Le week-end du 1er mai a mis en lumière ces tensions. Deux événements graves et simultanés ont mobilisé les secours à Boulouparis, La Foa, Moindou, Farino et Sarraméa.
Un accident de la route impliquant trois victimes en urgence vitale, dont un enfant, a nécessité une intervention rapide, mais le SMUR n’est arrivé que près de deux heures après l’alerte, faute de moyens héliportés disponibles.
Dans le même temps, une victime d’une agression par arme à feu à Boulouparis a été transportée par ses proches vers un centre de secours, sans prise en charge médicale adaptée. Elle est décédée.

Pour les élus, ces événements révèlent des failles structurelles : multiplication possible des interventions simultanées, fragilité des moyens héliportés, manque de coordination entre les acteurs et absence d’un schéma territorial clair du transport sanitaire d’urgence.

Le SIVM Sud rappelle que ses centres de secours ne disposent ni des compétences médicales ni des moyens pour assurer ce type de prise en charge, alors même qu’ils y sont confrontés. Malgré les investissements réalisés et le maintien des effectifs, le dispositif atteint ses limites.

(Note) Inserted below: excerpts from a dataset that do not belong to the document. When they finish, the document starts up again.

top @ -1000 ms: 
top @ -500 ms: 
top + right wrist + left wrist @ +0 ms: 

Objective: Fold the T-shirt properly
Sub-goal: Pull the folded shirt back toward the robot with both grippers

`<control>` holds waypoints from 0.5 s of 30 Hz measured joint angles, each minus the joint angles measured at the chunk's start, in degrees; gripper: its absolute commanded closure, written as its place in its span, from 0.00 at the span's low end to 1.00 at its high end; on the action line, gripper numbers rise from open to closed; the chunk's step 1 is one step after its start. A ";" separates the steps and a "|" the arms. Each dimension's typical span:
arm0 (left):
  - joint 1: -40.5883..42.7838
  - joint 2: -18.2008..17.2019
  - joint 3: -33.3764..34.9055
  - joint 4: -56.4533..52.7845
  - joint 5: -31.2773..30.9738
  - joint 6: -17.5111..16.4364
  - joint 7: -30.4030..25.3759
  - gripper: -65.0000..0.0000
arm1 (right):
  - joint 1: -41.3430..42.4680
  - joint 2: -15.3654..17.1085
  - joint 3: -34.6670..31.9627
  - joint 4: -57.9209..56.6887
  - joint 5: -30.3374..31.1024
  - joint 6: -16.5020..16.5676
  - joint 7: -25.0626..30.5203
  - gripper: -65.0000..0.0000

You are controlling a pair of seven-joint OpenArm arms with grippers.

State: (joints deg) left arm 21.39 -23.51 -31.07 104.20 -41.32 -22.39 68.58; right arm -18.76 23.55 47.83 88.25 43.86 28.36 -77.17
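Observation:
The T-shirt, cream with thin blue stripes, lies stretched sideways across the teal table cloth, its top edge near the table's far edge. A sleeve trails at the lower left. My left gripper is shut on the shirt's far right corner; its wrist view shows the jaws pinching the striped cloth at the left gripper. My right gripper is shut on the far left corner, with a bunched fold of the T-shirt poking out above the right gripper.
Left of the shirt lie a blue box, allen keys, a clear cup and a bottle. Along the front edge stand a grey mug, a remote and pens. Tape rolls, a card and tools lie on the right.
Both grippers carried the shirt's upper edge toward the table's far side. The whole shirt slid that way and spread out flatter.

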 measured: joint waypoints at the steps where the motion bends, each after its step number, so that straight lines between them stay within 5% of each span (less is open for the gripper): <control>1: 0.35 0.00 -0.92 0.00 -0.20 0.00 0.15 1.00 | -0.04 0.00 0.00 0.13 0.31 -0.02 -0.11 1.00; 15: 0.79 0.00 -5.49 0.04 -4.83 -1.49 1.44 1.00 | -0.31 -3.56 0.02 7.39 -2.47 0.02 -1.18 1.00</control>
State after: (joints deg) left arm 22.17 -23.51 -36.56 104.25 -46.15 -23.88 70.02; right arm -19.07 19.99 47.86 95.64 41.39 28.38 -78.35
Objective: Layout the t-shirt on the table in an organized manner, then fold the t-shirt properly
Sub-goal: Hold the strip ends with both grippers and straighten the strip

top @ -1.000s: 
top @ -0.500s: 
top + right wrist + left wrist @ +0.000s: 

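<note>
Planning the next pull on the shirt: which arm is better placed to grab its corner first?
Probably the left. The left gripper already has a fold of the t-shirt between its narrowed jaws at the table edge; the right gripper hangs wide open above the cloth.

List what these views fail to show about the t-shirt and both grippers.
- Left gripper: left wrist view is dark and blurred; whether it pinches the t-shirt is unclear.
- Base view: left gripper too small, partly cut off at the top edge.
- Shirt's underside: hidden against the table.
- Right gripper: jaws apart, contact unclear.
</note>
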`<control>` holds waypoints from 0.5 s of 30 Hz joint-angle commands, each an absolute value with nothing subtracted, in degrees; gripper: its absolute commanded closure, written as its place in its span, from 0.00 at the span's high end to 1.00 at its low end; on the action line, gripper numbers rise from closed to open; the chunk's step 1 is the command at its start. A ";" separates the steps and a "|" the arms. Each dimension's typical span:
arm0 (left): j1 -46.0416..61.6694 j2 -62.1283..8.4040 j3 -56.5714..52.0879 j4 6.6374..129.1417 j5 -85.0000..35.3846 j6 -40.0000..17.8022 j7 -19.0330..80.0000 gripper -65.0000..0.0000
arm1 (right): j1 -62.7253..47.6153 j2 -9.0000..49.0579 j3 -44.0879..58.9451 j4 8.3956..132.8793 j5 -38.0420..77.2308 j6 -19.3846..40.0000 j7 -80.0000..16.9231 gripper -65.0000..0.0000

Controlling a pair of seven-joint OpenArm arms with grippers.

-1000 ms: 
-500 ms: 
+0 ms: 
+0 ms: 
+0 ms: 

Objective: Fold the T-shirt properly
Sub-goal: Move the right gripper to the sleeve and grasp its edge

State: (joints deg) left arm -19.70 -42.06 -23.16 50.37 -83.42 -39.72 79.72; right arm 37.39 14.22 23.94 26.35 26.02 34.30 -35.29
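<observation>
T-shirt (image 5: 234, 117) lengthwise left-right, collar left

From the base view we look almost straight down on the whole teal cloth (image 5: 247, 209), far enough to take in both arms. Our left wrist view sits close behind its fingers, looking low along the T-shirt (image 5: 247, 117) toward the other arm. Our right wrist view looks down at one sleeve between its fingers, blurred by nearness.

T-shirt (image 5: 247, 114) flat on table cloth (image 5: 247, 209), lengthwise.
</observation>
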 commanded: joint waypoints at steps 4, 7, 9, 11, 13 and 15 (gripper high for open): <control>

Au-delà de ces constats, les maires soulignent agir dans un contexte budgétaire contraint, tout en assurant une présence de proximité indispensable pour les populations rurales, où les délais d’intervention et l’éloignement des structures hospitalières renforcent les enjeux.

Une convention avec le SAMU, permettant aux secours d’intervenir en cas de carence ambulancière dans un cadre coordonné et financé, est en discussion mais reste en attente de validation. L’intercommunalité appelle à une réaction rapide : clarification des responsabilités, renforcement de la coordination et sécurisation du financement, notamment via la CAFAT et le fonds FACTUR.

Le SIVM Sud prévient : sans évolution rapide, les centres de secours continueront de faire face seuls à des situations relevant de la médecine d’urgence, au détriment de la sécurité des populations rurales.